Using recombinant human wild-type fatty acid binding protein 1 (WT FABP1 T94T) and variant (FABP1 T94A) protein, fluorescence binding assays, and circular dichroism, it was shown for the first time that WT FABP1 and T94A variant each have a single, relatively hydrophobic site for binding fluorescent NBD-labeled analogues of N-arachidonoylethanolamide (i.e. NBD-AEA) and 2-arachidonoylglycerol (NBD-2-AG) with high affinity. Most native N-acylethanolamides (NAEs), but only one 2-monoacylglycerol (i.e. 2-arachidonoylglycerol, 2-AG) displaced WT FABP1-bound fluorescently labeled endocannabinoids(ECs). While T94A variant did not differ in affinity for AEA and most other NAE, it exhibited modestly higher affinity for OEA, as well as higher affinity for 2-AG. Binding of AEA and 2-AG altered WT FABP1’s secondary structure more extensively than any other previous ligand examined.

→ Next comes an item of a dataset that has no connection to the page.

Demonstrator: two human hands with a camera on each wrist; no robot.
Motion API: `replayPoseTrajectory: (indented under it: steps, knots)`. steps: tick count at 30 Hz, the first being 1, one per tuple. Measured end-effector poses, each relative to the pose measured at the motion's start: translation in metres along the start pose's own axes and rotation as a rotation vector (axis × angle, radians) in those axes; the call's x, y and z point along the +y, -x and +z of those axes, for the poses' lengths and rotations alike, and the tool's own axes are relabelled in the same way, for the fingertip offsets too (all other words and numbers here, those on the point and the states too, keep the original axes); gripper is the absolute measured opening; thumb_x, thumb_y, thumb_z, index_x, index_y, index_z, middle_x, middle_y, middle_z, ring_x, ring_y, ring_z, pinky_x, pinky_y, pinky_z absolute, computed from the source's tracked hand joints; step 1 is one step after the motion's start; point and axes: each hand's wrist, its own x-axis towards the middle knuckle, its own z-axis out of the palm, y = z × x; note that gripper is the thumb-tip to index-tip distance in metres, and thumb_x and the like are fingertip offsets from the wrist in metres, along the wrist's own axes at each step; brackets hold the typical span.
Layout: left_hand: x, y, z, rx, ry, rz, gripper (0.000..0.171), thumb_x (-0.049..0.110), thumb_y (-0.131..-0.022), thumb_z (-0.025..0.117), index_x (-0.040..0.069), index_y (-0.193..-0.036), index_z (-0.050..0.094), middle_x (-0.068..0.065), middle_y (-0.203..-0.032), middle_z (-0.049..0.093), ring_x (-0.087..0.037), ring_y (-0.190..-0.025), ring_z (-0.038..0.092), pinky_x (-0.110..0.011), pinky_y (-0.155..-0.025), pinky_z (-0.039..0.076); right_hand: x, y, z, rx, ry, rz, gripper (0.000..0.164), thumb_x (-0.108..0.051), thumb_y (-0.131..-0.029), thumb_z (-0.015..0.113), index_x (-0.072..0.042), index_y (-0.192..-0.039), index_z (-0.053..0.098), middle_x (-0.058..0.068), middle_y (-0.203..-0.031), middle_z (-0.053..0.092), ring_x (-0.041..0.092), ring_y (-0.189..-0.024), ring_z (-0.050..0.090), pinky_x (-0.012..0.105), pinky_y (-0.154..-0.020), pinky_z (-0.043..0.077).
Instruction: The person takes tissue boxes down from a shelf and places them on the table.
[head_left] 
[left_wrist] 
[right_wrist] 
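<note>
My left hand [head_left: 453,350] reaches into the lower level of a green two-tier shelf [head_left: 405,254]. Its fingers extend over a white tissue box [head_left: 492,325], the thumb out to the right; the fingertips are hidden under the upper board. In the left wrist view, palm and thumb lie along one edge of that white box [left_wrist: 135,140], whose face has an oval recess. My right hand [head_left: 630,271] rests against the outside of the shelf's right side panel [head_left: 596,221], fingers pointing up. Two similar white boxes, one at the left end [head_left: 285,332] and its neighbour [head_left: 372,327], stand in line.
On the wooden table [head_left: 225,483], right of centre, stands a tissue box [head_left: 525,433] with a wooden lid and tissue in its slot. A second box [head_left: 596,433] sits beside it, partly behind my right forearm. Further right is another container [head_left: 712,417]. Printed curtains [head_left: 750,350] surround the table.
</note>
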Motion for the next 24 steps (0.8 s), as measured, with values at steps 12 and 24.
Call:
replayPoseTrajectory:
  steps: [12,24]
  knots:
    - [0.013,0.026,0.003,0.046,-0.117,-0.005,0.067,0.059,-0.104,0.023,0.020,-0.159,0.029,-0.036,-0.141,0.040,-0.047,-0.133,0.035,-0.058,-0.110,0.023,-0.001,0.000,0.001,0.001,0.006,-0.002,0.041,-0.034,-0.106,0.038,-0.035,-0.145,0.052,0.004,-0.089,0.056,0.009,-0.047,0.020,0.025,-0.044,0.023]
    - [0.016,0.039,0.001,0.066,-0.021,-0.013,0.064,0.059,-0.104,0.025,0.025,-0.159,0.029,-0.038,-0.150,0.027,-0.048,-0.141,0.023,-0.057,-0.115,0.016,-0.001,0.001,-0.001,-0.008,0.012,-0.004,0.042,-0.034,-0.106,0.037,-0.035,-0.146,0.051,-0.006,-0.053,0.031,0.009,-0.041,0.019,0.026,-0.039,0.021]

The T94A variant without ligand was more susceptible to temperature-induced unfolding. While the T94A variant was much less sensitive to ligand (i.e. AEA, 2-AG)-induced conformational change, nevertheless binding of AEA and 2-AG significantly stabilized T94A structure to thermal unfolding. These data provide the first evidence that ECs not only bind to but also alter the secondary structure of the human FABP1-with the latter markedly impacted by the T94A substitution, a variant highly associated with hepatic accumulation of lipids and non-alcoholic fatty liver disease (NAFLD). Importantly, NAFLD has been associated with elevated hepatic levels of ECs and FABP1.